- WORK TASK -
Pick the lines holding the string "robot" out of the records and copy them.

- Stored data -
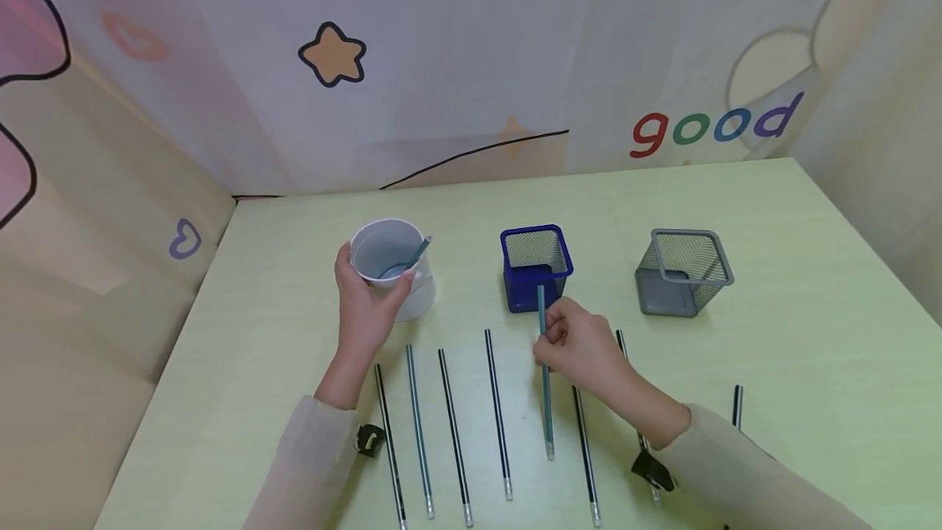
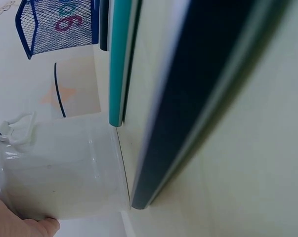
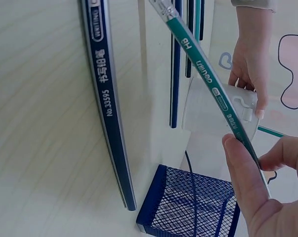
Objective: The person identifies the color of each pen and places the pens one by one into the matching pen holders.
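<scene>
i have a pale yellow-green bench [image 1: 280, 268] in front of me, its top marked with faint grain. a white cup [image 1: 418, 301] stands on its left part, mouth up. to the right of it stands a blue mesh basket [image 1: 524, 297], square and open-topped, and farther right, well apart, a grey mesh basket [image 1: 657, 291] of similar shape. nearer to me, roughly side by side but not touching, lie a dark pencil [image 1: 390, 448] at my left, a teal pencil [image 1: 418, 424] next to it, then five more dark pencils [image 1: 497, 415]. the two rightmost are partly hidden from me.
</scene>
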`<state>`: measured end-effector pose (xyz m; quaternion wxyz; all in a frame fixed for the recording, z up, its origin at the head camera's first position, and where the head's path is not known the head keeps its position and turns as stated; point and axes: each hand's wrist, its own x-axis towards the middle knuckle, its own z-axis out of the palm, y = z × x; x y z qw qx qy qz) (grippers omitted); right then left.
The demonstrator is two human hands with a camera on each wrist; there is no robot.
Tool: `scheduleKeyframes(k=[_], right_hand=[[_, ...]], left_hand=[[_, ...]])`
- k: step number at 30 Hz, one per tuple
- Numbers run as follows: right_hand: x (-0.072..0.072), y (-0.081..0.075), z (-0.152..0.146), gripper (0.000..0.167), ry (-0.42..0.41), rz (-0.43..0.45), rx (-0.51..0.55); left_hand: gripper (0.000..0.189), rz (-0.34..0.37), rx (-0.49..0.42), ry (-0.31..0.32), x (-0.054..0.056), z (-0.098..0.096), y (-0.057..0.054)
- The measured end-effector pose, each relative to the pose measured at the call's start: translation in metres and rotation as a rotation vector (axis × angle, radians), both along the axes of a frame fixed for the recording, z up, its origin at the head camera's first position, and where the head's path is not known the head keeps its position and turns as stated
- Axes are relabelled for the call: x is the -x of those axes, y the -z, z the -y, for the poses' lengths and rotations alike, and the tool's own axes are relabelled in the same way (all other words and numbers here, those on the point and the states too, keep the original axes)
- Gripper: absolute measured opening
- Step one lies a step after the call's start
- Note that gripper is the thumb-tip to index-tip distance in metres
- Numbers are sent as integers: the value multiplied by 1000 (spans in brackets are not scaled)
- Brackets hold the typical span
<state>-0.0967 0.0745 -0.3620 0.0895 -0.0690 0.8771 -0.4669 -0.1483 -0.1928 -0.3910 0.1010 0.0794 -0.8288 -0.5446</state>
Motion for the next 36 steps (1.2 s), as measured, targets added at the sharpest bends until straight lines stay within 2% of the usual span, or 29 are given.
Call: scheduleKeyframes(k=[7,18,26,36], right_hand=[[0,-1,-1,16,5,-75,-1],[-1,0,-1,16,48,-99,28],[-2,-5,1,15,57,-162,16],[-3,-8,1,18,72,-226,60]], left_hand=[[94,13,11,-1,0,1,1],[95,20,11,0,1,0,0],[94,16,9,0,0,0,1],[94,14,17,-4,1,1,1]])
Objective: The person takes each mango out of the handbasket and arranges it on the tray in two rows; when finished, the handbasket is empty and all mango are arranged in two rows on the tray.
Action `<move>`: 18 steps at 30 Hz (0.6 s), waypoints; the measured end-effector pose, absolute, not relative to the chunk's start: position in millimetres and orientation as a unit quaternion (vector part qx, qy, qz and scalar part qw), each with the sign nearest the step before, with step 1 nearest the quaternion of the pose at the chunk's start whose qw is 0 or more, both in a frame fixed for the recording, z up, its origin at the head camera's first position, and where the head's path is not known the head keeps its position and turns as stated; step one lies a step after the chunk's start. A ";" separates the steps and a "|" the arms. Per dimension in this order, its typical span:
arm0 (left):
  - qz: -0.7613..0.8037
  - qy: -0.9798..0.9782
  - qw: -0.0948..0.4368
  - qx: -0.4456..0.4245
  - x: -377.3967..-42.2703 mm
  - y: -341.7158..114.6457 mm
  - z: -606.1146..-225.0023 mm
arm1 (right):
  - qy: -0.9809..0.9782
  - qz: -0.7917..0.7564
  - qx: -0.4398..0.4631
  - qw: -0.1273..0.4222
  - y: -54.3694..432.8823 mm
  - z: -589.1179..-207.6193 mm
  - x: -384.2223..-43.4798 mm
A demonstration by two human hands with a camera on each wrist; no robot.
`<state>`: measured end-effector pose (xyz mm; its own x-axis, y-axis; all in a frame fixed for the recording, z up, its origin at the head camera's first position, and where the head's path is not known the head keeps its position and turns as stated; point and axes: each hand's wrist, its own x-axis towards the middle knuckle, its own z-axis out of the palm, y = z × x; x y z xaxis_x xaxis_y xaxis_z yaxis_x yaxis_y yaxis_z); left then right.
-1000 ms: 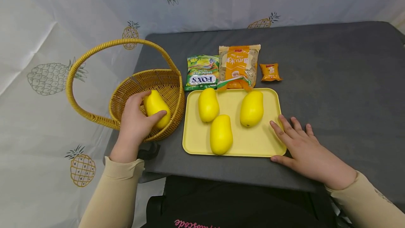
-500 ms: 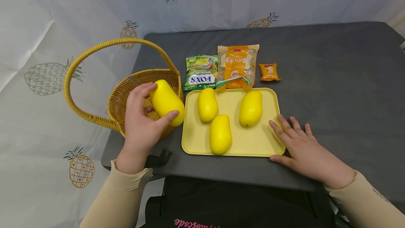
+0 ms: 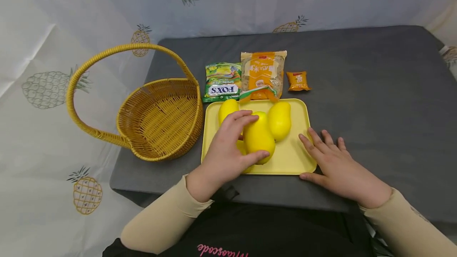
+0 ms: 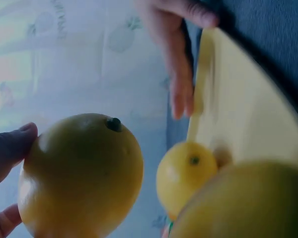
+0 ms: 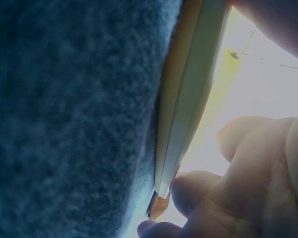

- OUTPUT FOR THIS TASK -
The demonstrator is two human hands with a camera on each wrist; there is no robot.
A demonstration by two human hands with a camera on each wrist; no robot.

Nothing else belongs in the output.